Laporkan Masalah

Analisis komunitas dan keragaman bakteri tanah dari agroekosistem dengan tingkat intensifikasi yang berbeda di Sumatera Bagian Selatan

SITOMPUL, Roswidya Anyana, Ir. Irfan D. Prijambada, M.Eng.,Ph.D

2006 | Tesis | S2 Bioteknologi

Mikroorganisme tanah mempunyai peranan yang penting dalam produktivitas primer. Mikroorganisme berperan dalam meneNtukan keberadaan dan fungsi dari ekosistem yang salah satunya adalah agroekosistem. Meskipun demikian, mikroorganisme tanah sangat sensitif terhadap gangguan yang diakibatkan oleh pertanian. Untuk melihat pengaruh dari intensifikasi penggunaan lahan terhadap komunitas bakteri tanah dilakukan pengamatan pada 4 lahan pertanian yang berbeda di Sumberjaya, Lampung, Indonesia. Dari sejarah penggunaan lahan, tenaga manusia, penggunaan pemupukan, dan pestisida diperoleh cuplikan-cuplikan yang dapat dikelompokkan menjadi lahan yang ditanami tanaman pangan dengan tingkat intensifikasi tinggi, lahan yang ditanami tanaman pangan dengan tingkat intensifikasi rendah, lahan yang ditanami pohon dengan tingkat intensifikasi tinggi, dan lahan yang ditanami pohon dengan tingkat intensifikasi rendah. Analisis kandungan karbon, nitrogen, dan fosfat digunakan sebagai konfirmasi untuk pengelompokkan cuplikan yang digunakan. Analisis fisiologi total komunitas bakteri menggunakan Biolog Eco-PlateTM menunjukkan terjadi kenaikan keragaman bakteri total pada saat dilakukan intensifikasi lahan, sedangkan analisis genetik total komunitas bakteri dengan mengamplifikasi daerah intergenic spacer memperlihatkan bahwa intensifikasi lahan akan menyebabkan penurunan keragaman bakteri tanah. Analisis genetik fungsi spesifik komunitas bakteri dengan mengamplifikasi gen nifH menunjukkan bahwa terjadi penurunan keragaman diazotrof pada lahan yang ditanami tanaman pangan dengan intensifikasi tinggi serta lahan yang ditanami pohon dengan tingkat intensifikasi rendah. Semakin tinggi tingkat intensifikasi suatu lahan maka akan terjadi penurunan komunitas total bakteri dalam tanah, sedangkan keragaman bakteri penambat nitrogen akan menurun pada saat terjadi intensifikasi pada lahan yang ditanami tanaman pangan dan mengalami kenaikan pada saat terjadi intensifikasi pada lahan yang ditanami pohon.

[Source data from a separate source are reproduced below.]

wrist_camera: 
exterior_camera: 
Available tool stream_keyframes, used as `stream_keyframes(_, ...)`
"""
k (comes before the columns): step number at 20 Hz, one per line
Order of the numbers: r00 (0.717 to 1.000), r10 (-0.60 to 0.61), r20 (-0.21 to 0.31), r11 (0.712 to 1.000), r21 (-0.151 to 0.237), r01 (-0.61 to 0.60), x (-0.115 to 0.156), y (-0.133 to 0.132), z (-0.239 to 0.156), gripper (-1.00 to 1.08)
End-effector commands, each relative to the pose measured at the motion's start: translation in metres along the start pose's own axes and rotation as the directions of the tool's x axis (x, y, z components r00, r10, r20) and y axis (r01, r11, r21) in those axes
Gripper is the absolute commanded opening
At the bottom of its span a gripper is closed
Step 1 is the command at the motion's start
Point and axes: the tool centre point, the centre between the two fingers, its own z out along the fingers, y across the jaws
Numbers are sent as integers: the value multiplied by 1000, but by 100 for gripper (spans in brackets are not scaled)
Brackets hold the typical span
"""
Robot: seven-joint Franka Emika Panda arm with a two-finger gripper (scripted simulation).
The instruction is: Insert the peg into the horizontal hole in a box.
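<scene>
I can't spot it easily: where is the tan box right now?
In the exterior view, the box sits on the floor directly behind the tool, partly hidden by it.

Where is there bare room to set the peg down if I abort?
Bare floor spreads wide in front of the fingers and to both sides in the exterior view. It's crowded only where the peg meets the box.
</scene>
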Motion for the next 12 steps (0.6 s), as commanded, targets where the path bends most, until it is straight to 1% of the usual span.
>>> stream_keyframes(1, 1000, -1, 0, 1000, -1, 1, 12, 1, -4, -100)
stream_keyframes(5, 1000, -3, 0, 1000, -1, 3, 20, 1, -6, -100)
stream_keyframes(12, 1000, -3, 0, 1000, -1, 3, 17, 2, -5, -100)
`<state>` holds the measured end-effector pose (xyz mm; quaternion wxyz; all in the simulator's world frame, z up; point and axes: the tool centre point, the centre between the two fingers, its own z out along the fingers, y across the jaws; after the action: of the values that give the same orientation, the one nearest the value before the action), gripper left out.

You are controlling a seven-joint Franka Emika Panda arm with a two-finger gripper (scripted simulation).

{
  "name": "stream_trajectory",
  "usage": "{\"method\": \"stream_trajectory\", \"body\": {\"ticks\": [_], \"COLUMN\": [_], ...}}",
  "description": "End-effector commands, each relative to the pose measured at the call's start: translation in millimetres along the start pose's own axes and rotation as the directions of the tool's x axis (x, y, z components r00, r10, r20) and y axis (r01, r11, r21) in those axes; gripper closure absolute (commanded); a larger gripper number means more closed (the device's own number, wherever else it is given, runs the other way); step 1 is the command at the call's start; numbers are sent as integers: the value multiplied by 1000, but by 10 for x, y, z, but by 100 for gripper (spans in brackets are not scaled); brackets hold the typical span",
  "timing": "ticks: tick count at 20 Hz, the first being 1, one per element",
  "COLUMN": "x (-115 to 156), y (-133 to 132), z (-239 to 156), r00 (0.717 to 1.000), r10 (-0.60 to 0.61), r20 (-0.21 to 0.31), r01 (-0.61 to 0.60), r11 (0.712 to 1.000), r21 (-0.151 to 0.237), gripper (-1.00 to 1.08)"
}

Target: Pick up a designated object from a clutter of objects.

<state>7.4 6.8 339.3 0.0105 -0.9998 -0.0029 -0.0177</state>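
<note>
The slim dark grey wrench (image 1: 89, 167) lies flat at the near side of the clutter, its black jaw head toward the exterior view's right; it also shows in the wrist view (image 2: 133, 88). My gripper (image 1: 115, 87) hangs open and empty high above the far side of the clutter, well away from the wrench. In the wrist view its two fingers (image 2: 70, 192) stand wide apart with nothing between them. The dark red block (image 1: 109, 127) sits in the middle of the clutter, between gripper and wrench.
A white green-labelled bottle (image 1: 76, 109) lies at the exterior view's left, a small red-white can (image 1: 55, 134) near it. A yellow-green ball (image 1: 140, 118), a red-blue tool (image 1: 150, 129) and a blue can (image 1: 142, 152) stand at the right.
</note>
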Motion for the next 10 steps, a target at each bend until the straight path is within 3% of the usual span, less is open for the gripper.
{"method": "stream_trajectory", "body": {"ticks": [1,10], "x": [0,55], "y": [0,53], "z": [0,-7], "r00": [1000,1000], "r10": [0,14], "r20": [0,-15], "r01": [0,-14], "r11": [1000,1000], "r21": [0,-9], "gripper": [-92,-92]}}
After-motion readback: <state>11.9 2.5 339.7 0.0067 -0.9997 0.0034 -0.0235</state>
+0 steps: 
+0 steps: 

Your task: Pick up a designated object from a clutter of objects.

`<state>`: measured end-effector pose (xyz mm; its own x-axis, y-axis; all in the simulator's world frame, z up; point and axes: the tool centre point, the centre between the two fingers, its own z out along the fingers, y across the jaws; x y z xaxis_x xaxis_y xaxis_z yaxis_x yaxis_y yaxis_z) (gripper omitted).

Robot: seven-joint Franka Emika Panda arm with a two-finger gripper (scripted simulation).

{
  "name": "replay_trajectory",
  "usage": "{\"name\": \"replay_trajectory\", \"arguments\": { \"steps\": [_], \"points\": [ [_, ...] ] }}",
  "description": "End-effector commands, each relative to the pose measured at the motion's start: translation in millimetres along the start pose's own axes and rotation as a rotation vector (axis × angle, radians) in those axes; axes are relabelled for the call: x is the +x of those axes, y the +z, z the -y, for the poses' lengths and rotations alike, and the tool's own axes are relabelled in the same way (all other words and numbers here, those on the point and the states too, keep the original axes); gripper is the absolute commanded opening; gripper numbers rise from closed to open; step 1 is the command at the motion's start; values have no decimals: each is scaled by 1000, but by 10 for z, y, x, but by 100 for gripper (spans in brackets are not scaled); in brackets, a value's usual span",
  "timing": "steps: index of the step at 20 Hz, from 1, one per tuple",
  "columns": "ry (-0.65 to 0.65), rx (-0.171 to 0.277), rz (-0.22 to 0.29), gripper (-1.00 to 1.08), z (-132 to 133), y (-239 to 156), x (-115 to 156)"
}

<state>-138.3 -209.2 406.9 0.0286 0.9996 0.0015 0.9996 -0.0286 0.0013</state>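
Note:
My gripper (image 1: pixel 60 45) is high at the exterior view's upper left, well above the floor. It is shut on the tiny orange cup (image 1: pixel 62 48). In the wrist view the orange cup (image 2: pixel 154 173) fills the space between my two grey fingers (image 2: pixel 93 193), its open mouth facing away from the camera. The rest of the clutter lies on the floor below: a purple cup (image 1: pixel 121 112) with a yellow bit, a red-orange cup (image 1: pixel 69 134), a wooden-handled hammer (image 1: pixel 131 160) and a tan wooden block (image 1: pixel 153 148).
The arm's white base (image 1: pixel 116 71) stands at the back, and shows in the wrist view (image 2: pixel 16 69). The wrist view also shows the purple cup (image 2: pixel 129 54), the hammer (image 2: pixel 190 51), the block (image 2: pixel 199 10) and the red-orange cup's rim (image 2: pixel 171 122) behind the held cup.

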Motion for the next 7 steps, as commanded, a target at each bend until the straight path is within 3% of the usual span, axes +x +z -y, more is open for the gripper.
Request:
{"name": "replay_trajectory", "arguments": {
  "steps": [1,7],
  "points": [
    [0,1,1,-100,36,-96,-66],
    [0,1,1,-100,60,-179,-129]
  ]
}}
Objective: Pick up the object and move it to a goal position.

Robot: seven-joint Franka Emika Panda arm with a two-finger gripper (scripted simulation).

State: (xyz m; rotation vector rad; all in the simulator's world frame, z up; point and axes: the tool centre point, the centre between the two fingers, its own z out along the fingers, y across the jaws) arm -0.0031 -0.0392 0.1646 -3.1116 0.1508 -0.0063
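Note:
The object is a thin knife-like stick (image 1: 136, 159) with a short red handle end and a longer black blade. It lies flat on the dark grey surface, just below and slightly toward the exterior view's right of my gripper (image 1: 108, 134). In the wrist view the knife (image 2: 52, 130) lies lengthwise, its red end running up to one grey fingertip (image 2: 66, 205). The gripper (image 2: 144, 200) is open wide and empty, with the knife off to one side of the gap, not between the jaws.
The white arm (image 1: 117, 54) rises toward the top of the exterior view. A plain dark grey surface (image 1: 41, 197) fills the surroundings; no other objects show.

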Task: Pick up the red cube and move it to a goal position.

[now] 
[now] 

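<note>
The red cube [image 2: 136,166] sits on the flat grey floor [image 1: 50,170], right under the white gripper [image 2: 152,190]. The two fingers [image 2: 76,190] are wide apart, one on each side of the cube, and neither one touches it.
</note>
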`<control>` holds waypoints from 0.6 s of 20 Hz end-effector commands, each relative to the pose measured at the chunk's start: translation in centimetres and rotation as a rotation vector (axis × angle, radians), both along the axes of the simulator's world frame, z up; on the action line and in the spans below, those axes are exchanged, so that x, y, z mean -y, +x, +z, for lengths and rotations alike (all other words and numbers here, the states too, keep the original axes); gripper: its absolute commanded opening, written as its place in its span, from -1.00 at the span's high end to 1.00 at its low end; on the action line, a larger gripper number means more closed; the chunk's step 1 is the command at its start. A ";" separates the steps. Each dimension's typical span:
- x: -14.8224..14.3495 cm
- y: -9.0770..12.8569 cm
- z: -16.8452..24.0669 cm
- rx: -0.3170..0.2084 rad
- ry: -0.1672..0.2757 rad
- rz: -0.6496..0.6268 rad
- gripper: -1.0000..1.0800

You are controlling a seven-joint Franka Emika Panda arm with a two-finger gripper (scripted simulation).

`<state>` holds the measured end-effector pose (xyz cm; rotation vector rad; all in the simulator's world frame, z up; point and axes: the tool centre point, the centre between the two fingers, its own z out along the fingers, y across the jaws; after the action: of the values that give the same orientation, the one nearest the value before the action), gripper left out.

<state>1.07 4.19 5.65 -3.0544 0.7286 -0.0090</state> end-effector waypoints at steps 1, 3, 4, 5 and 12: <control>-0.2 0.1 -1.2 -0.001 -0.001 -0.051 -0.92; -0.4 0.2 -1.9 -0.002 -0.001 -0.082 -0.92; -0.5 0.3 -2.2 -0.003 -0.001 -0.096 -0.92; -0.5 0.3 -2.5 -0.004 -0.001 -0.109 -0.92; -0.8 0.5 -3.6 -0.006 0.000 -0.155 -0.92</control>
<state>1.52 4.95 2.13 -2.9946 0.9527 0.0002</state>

Soil microbes are important contributors to primary productivity. They provide services which are important for the existence and functioning of natural ecosystems. These services are essential for the sustainability of all terrestrial ecosystems including agro-ecosystems. However, soil microbes are very sensitive to disturbance caused by agricultural practices. Chemical and energy inputs at high-input farms may affect their populations. Nevertheless, the understanding of this circumstance is very limited. The impact of land use intensity on the microbial community was investigated at 4 different agro-ecosystems located at Sumberjaya, Lampung, Indonesia.From the histories of land use, human involvement, and fertilizers and pesticides usages, samples may represent tree-based intensive agriculture, crop-based intensive agriculture, treebased less-intensive agriculture, and crop-based less-intensive agriculture. Analysis of carbon, nitrogen, and phosphorus contents of the soil samples confirming the classification Tree-based less-intensive agricultures have the lowest average carbon, nitrogen and phosphorus content, followed by crop-based less intensive, tree-based intensive, and crop-based intensive agricultures. The bacterial community was investigated by using biochemical analyzed (Biolog-Eco-PlateTM) and a nucleic acid profiling by means of ribosomal intergenic spacer analysis (RISA). Comparison between the results of Biolog-Eco-PlateTM and RISA with the carbon, nitrogen and phosphorus content of the soil samples, indicate that land use intensity was an important factor in determining bacterial diversity in these agro-ecosystems. Tree-based agricultures preserve more total bacterial diversity than the crop-based. Moreover, intensity of agricultural practices, such as fertilizers and pesticides application reduce the total bacterial diversity in the soil. However, the crop based agroecosystems have more diverse diazotroph than the tree based agroecosystems. Intensification in crop based agroecosystems resulted in the decrease of diazotroph diversity, while in tree based agroecosystems it increased the diazotroph diversity.

Kata Kunci : Mikroorganisme Tanah,Agroekosistem,Tataguna Lahan,Land use, agricultural practices, microbial community, RISA


    Tidak tersedia file untuk ditampilkan ke publik.